_Directions_.
Produce as output only the lines below starting at the line with "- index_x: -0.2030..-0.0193" and continuing through the line with "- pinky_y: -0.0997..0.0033", each one exactly as written.
++++++++++++++++++++
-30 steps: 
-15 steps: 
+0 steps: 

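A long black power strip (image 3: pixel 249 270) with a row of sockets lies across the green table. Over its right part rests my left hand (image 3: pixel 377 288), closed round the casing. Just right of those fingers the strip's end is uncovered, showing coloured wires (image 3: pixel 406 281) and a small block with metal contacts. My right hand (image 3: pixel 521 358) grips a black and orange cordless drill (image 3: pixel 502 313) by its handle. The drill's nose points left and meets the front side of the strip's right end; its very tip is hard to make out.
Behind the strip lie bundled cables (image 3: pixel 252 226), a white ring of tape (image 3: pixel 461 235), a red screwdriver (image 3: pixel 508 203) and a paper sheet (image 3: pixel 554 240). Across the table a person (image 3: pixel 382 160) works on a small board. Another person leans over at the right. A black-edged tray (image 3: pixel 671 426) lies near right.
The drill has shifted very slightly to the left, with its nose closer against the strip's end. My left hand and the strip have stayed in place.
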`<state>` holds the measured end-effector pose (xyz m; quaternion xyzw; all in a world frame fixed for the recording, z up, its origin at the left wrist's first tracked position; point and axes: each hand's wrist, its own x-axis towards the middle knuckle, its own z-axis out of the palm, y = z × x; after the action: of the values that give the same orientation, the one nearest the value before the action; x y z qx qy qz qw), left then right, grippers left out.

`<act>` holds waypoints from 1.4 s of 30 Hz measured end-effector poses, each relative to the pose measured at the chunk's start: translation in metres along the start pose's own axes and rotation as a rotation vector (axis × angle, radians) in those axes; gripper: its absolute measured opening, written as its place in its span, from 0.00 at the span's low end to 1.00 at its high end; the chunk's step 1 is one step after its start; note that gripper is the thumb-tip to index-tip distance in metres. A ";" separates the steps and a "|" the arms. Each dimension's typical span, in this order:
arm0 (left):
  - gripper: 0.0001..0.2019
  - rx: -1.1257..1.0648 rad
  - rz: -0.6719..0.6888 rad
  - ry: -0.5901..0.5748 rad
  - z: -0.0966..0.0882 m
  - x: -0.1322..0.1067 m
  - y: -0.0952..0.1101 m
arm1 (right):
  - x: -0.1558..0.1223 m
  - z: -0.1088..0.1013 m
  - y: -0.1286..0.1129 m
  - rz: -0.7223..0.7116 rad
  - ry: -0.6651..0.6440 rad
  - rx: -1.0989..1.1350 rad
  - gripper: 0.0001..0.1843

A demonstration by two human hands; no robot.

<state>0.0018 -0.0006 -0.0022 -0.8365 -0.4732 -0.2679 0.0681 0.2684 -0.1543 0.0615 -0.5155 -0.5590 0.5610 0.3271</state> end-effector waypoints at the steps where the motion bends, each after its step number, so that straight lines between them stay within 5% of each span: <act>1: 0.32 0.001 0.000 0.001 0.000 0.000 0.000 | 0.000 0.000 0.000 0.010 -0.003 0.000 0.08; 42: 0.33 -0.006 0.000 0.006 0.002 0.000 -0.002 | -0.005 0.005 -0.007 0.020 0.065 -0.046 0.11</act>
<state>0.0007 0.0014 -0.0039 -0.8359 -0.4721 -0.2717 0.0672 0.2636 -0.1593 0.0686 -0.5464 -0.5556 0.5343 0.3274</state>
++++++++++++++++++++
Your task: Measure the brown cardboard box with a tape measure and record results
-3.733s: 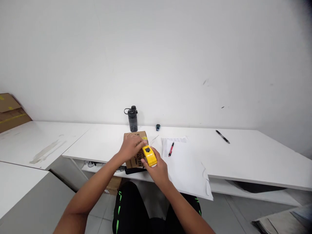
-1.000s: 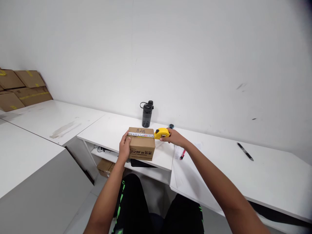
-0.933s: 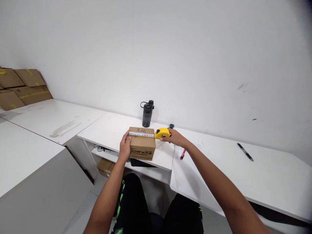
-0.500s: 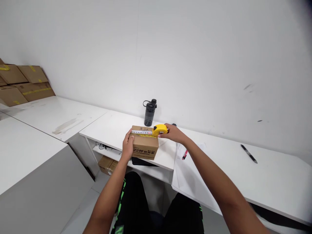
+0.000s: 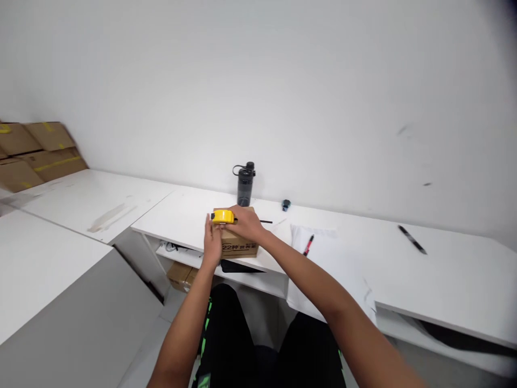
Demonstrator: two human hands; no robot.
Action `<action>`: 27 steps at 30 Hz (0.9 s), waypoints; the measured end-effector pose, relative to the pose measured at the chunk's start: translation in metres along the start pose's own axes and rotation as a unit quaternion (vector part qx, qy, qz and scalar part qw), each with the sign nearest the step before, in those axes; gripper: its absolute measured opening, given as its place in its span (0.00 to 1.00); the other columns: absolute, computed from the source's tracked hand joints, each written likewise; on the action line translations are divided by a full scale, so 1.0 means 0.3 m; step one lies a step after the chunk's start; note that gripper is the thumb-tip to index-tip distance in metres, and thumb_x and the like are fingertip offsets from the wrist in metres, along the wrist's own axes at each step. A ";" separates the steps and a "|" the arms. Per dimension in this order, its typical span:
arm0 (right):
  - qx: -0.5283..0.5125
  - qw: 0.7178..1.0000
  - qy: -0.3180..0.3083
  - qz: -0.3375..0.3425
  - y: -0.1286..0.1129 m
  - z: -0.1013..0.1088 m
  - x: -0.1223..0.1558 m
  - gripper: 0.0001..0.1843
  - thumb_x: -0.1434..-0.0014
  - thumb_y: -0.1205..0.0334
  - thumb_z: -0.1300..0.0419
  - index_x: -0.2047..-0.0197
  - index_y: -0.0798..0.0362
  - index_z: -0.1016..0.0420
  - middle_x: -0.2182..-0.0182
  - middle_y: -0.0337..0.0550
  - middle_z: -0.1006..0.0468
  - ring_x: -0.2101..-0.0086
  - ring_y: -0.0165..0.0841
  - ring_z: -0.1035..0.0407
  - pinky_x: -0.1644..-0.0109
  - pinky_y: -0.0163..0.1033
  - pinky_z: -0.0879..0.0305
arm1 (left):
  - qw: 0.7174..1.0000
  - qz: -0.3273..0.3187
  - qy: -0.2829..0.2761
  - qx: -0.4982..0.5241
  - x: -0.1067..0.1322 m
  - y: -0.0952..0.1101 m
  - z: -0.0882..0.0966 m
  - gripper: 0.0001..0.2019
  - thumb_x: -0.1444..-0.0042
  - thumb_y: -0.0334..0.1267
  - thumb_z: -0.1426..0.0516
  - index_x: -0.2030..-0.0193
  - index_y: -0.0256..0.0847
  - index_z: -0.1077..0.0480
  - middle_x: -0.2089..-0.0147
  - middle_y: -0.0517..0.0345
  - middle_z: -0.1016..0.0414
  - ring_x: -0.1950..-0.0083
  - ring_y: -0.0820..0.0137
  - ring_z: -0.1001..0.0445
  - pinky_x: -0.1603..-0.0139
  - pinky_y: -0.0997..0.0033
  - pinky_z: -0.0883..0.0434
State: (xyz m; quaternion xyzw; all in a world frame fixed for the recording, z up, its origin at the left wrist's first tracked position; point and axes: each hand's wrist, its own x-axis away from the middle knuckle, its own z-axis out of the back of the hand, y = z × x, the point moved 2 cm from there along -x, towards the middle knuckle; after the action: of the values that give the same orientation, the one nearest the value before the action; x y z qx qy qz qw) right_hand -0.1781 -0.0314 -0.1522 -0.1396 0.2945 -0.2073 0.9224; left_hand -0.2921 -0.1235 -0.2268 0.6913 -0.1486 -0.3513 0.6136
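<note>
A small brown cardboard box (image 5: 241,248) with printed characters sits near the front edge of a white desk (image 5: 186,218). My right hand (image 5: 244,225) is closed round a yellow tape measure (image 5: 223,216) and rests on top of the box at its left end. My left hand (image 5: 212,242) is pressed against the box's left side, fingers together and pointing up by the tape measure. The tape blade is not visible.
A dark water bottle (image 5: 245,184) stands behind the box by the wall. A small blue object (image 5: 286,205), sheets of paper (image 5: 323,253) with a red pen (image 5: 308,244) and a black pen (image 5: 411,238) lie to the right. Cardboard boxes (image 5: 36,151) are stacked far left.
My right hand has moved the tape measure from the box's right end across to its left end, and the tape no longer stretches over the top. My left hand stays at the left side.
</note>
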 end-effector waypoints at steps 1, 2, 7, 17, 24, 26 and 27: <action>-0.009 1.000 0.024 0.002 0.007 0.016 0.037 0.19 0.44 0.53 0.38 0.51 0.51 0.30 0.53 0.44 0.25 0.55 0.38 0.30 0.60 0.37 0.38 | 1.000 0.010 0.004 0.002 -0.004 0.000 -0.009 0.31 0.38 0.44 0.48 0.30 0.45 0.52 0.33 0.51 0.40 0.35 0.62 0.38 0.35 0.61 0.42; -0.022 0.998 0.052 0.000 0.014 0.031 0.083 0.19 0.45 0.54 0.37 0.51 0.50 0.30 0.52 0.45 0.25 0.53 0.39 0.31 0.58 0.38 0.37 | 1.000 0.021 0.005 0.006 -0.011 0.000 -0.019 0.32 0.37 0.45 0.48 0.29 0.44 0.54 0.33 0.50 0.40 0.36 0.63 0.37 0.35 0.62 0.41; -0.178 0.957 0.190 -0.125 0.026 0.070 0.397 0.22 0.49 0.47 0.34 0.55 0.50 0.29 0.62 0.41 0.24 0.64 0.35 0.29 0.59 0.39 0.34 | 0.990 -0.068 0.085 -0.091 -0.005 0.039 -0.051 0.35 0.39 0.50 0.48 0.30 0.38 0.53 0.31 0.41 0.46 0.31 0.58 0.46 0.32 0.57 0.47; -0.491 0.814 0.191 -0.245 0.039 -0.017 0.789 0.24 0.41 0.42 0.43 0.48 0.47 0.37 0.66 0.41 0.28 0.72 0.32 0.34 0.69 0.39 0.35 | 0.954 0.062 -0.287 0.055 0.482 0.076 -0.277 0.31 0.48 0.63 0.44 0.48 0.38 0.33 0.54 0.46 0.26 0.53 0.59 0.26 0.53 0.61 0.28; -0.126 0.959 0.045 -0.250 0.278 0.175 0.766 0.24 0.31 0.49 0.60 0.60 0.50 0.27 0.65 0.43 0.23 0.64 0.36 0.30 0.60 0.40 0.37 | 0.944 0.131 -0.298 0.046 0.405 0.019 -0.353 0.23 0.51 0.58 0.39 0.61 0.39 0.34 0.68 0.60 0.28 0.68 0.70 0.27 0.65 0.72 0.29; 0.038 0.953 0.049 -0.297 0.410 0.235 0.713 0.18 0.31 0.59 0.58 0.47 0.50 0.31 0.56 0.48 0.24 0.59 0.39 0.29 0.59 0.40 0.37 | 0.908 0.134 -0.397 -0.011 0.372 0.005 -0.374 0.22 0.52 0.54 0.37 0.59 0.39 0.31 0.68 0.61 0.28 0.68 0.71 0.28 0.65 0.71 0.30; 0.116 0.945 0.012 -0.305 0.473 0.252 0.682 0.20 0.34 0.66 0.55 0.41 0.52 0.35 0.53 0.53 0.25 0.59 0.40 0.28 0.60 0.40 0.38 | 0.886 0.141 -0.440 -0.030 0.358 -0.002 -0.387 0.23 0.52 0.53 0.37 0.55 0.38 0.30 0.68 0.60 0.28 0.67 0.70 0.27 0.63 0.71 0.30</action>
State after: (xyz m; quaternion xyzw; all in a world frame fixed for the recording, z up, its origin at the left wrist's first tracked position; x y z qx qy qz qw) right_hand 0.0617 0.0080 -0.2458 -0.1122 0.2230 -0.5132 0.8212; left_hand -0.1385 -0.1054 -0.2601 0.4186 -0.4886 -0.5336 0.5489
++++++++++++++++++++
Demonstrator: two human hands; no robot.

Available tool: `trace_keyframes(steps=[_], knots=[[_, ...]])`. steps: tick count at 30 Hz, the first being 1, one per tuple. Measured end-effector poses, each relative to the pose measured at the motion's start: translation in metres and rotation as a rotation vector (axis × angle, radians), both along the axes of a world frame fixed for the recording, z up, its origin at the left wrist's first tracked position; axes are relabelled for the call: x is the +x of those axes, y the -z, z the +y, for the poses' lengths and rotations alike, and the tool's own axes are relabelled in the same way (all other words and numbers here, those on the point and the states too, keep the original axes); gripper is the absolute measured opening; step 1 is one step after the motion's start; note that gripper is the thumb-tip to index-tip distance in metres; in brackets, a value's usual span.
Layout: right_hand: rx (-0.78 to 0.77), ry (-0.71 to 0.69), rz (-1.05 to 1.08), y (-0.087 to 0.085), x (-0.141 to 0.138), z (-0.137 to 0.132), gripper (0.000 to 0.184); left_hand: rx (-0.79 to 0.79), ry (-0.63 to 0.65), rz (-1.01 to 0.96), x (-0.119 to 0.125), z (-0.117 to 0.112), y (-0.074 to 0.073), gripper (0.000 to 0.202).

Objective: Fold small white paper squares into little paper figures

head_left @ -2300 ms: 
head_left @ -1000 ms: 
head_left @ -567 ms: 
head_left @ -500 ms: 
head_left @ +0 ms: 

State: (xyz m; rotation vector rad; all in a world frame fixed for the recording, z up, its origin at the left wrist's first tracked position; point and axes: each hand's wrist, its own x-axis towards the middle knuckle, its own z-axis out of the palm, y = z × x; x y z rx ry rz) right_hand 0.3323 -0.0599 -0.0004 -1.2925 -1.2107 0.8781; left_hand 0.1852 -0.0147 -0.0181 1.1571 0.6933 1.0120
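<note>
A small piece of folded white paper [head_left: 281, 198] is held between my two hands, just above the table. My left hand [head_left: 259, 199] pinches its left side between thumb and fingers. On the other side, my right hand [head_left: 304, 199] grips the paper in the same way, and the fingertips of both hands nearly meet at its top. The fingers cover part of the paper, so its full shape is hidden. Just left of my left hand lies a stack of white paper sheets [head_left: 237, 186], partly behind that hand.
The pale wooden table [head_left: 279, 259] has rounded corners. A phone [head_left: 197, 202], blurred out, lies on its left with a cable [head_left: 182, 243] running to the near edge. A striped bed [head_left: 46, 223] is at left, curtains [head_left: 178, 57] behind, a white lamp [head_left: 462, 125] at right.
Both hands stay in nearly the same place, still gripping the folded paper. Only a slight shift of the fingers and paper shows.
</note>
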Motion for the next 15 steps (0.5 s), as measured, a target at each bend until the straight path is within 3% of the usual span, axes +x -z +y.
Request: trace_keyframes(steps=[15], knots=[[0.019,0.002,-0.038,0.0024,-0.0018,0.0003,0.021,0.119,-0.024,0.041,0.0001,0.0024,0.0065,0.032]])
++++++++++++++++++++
_Task answer_.
  - index_x: -0.2030..-0.0193
  - index_y: -0.0256..0.0847
  - index_z: -0.1077..0.0480
  - middle_x: -0.2089..-0.0147
  - middle_y: -0.0517..0.0345
  - middle_z: -0.1016..0.0414
  - ring_x: -0.1950..-0.0083
  - ring_y: -0.0820..0.0137
  - ring_z: -0.1001..0.0445
  - pinky_x: -0.1603..-0.0139
  - pinky_y: -0.0997..0.0033

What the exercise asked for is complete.